Rechtliche Beurteilung

[4] Damit erfolgte sie verspätet.

[5] Vorliegend wäre schon der Wahlverteidiger gemäß § 63 Abs 2 zweiter Satz StPO verpflichtet gewesen, die angemeldete Nichtigkeitsbeschwerde – ungeachtet der während der laufenden Rechtsmittelfrist erfolgten Vollmachtskündigung und der Beigebung eines Verfahrenshilfeverteidigers – auszuführen (RIS‑Justiz RS0125686), zumal ihm anlässlich der Vollmachtsauflösung die Vornahme weiterer Prozesshandlungen vom Angeklagten nicht ausdrücklich untersagt wurde.

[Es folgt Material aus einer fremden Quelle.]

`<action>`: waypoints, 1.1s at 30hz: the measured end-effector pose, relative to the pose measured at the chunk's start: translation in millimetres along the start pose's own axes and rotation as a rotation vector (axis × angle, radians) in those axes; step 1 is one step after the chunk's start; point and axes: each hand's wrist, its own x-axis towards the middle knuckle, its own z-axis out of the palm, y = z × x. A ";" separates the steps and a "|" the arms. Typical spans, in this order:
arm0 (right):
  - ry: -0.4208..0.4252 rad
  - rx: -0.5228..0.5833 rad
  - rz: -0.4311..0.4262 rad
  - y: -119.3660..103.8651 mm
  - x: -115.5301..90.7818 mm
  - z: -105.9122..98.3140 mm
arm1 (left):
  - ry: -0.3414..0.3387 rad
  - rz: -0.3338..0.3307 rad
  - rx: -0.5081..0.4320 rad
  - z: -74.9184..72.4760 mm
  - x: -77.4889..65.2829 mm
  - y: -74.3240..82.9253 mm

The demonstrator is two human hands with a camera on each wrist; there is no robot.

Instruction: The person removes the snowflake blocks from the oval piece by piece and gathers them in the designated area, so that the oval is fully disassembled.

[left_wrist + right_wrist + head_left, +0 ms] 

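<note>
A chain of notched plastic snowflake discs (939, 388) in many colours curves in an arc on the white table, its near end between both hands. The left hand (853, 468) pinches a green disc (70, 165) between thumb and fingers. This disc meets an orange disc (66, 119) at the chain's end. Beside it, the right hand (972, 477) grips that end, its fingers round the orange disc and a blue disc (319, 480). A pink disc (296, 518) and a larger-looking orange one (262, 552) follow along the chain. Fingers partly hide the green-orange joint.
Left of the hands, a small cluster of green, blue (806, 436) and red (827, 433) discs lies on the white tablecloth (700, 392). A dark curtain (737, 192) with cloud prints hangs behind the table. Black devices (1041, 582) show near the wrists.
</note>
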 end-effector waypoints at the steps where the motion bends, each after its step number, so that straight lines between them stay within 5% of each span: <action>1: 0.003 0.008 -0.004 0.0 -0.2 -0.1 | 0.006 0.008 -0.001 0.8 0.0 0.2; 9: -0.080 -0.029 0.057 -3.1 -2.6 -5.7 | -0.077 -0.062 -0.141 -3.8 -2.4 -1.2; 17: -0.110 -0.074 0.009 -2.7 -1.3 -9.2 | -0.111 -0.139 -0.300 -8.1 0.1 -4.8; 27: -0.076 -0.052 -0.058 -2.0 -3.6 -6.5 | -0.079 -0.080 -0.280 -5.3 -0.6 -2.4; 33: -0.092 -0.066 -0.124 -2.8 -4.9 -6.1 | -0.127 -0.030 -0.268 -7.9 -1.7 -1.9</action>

[6] Damit wurde die Frist des § 285 Abs 1 erster Satz StPO nicht gewahrt. Der Lauf der durch eine Zustellung an den Verteidiger ausgelösten Frist wird nämlich nicht dadurch unterbrochen oder gehemmt, dass die Vollmacht des Verteidigers zurückgelegt oder gekündigt wird (§ 63 Abs 2 erster Satz StPO). Gleiches gilt für die Beigebung eines Verfahrenshilfeverteidigers, weil § 63 Abs 1 StPO Fälle bereits erfolgter Zustellungen an den Wahlverteidiger nicht umfasst (RIS‑Justiz RS0125686 [T1], RS0116182 [T12, T13]). Auf die verspätete Ausführung der Nichtigkeitsbeschwerde war daher keine Rücksicht zu nehmen (§ 285 Abs 1 zweiter Satz StPO).

[7] Die Nichtigkeitsbeschwerde des Angeklagten war somit sofort zurückzuweisen (§ 285d Abs 1 Z 1 StPO iVm § 285a Z 2 StPO), woraus die Zuständigkeit des Oberlandesgerichts zur Entscheidung über dessen Berufung folgt (§ 285i StPO).

[8] Die Kostenentscheidung beruht auf § 390a Abs 1 StPO.